September 1993 - Lactose


It is now an accepted statistic that a remarkably high proportion of Asians and Asian-Americans are, in someway, either allergic to or intolerant to dairy products. However, until I was a teenager, I was blissfully unaware of this, or that I was included in this statistic, due to the fact that my diet, like that of many Japanese, was remarkably free from anything dairy.

It Begins

My journey of discovery began shortly after I arrived in America and started to suffer from an uncomfortable bloated feeling and a build up of mucus, as if I had a cold. This quickly progressed to stomach pains vomiting at various times, but mostly first thing in the morning when a night worth of mucus had drained into my stomach while I slept.

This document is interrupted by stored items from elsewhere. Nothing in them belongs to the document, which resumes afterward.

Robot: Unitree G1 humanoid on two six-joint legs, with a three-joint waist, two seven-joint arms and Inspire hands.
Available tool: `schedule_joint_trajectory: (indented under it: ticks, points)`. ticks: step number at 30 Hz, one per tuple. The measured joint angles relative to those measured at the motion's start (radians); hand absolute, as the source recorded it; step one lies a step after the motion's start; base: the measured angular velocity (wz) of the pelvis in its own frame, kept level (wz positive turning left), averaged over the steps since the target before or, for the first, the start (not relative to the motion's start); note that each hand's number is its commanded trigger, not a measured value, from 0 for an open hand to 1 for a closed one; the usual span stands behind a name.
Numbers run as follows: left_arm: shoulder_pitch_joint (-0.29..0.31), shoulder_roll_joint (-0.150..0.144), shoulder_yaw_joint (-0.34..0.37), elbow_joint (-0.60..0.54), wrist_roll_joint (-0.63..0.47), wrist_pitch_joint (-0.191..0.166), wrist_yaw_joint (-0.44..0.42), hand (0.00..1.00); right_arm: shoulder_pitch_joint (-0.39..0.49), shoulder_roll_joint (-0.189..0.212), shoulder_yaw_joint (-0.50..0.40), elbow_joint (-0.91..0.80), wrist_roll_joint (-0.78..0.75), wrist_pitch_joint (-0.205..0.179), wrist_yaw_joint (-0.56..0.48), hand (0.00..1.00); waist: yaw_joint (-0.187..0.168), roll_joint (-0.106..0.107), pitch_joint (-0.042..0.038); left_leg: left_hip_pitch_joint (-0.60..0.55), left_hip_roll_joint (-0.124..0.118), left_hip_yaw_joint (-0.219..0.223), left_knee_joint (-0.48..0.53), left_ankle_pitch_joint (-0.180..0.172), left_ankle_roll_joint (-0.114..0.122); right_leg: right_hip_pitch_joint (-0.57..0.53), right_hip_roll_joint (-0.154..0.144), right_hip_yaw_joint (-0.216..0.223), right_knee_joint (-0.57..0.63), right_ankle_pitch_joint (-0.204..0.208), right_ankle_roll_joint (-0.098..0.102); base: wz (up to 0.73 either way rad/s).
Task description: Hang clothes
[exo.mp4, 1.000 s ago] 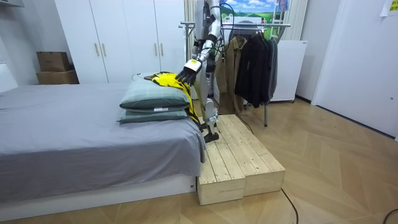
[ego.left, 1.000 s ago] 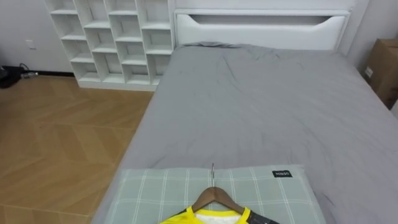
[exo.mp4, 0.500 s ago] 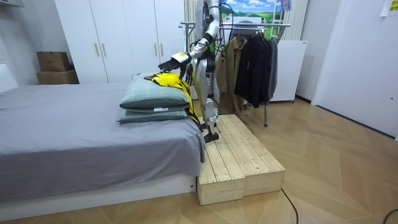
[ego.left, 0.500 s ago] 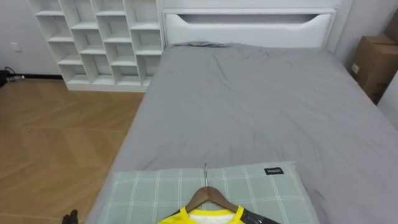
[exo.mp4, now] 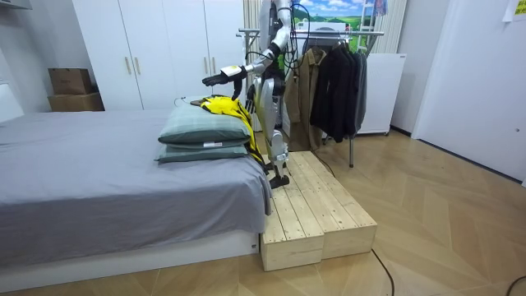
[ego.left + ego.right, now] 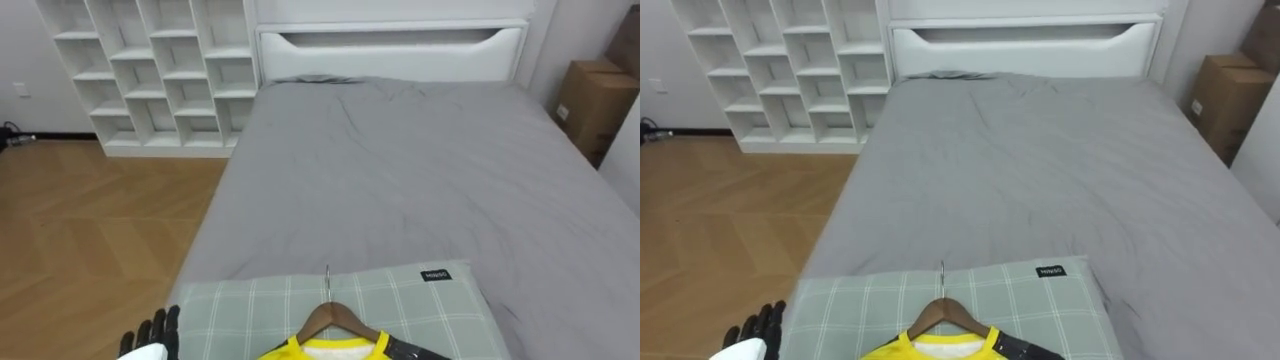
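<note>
Robot's place: on the wooden platform (image 5: 316,205) at the pillow end of the bed (image 6: 400,170), facing the bed, with a clothes rack (image 5: 333,78) of dark garments close behind.

Left robot hand (image 6: 150,338): low at the left side of the eye views, by the left edge of the pillow (image 6: 240,310); in the room view stretched forward in the air above the pillows.

Hand state: wide, fingers straight and a little spread, holding nothing.

Yellow shirt (image 6: 325,350): on a wooden hanger (image 6: 335,318), lying on the top pillow at the bottom middle of the eye views; in the room view draped over the pillow edge nearest the robot and hanging down the side of the bed.

Hanger: wooden shoulders inside the collar, thin metal hook flat on the pillow, pointing toward the white headboard (image 6: 390,50).

Shirt against hand: to the right of the hand, apart, no touch; in the room view lower than the hand, with air between.

Pillows: green checked one on top of a second one, at the near end of the grey bed.

Around the bed: white cube shelf (image 6: 150,70) at the far left, cardboard box (image 6: 585,95) at the far right, wooden floor (image 6: 90,230) on the left.
</note>
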Motion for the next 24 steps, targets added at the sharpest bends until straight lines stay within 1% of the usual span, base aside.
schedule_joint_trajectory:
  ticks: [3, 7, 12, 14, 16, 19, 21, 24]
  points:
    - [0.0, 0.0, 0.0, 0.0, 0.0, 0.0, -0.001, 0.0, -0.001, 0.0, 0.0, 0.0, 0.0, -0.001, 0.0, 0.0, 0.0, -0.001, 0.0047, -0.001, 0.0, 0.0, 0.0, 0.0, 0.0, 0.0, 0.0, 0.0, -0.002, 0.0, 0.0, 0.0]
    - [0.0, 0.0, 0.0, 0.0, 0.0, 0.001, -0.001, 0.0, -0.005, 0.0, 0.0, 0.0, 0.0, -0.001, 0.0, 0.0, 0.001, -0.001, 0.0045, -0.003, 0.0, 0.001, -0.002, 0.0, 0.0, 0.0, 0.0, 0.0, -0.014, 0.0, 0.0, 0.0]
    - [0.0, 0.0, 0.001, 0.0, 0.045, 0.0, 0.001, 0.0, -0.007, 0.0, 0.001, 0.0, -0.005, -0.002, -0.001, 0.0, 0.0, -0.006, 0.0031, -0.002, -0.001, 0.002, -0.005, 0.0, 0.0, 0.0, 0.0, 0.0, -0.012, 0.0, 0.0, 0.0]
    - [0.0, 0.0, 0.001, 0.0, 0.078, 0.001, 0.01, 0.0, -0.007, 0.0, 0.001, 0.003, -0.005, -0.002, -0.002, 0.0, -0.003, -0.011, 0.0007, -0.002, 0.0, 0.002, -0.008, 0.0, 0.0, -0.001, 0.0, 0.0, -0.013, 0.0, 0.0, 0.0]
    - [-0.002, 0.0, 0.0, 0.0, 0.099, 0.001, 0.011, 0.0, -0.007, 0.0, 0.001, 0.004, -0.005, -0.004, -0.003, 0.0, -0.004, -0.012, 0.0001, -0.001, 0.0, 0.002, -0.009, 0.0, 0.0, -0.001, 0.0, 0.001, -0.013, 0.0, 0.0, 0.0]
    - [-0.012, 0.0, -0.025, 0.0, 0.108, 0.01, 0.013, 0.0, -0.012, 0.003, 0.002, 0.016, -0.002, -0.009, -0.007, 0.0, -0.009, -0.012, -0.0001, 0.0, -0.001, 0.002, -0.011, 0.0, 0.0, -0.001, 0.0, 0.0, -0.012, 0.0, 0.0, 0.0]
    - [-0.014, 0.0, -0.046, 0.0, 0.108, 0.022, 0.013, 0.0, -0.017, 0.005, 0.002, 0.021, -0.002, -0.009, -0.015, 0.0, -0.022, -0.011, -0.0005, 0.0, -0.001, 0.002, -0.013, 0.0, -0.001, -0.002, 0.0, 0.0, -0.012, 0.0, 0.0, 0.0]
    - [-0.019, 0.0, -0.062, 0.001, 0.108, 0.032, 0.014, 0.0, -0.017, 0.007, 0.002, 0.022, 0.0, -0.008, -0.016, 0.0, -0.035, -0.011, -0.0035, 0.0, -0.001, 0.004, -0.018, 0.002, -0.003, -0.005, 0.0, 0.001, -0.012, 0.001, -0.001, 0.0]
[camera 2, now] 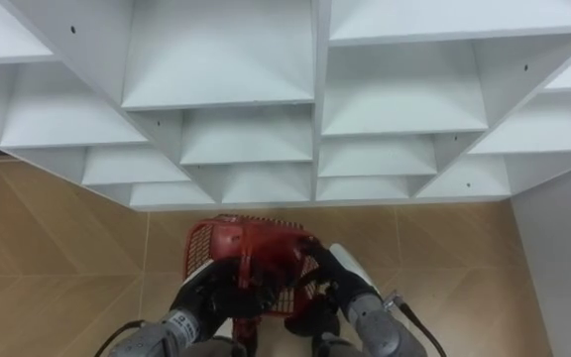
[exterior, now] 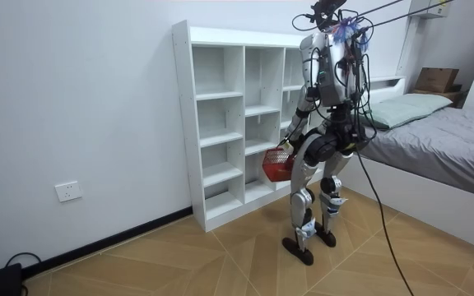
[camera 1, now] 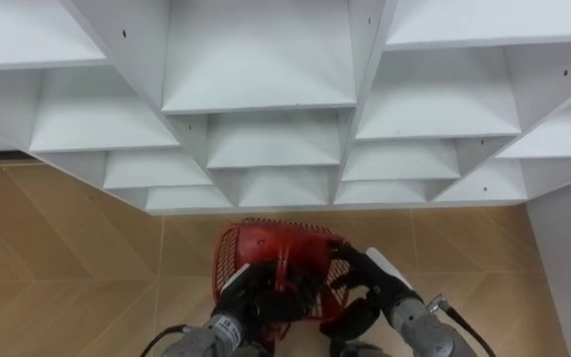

I put this down to eating strange American food that did not agree with me, and my mother blamed hay fever, and took to shouting loudly at anybody who dared to sneeze near me, but it was our new doctor who quickly narrowed down the possibilities until he found the source. An ice cream Sunday.

Since the day that I arrived in the local dinner and the well-proportioned waitress had remarked that I was too thin and needed to put on some weight, I had been drinking a jumbo sized Sunday almost every other day, and they weren’t just any Sundays. The local dinner made its Sundays with half a cup of cream and two scoops of an award winning local ice cream that was renowned for being so rich and filled with cream that the taste stayed in your mouth an hour after eating it.

It turned out that I had consuming enough lactose and dairy fats to fell an army.

Disagreement

While it turned out that lactose disagreed with me, it also turned out that my Mother disagreed with the doctor. My Mother didn’t like the idea that I suffered from a food allergy in the slightest, and when he said that it was common in Asians, she liked it even less.

To be fair though, during the early nineties, food intolerances was a still a patchy science and food intolerances within minority groups was largely taboo because it went against the US principle that all races were the same except for the color of their skin, so my Mother was not only upset at the idea that I was allergic to something pretty non-threatenings, but also at the idea that somebody was using a new statistic from a science that wasn’t being promoted by the whole of the medical community to tell her why her son wasn't at his best.

Eventually, after being proffered a great many pamphlets, and being told that allergy care was covered under out health plan, my Mother relented to the idea of putting me on a low dairy diet and, sure enough, within a few days of stopping the Sundays, not putting milk in my coffee and avoiding Pizza, the vomiting stopped and the stomach pains subsided, and within a month or so I was my old self. Much to my mother’s irritation because it meant that I was far more Asian than she cared to admit. Both on the outside and on the inside.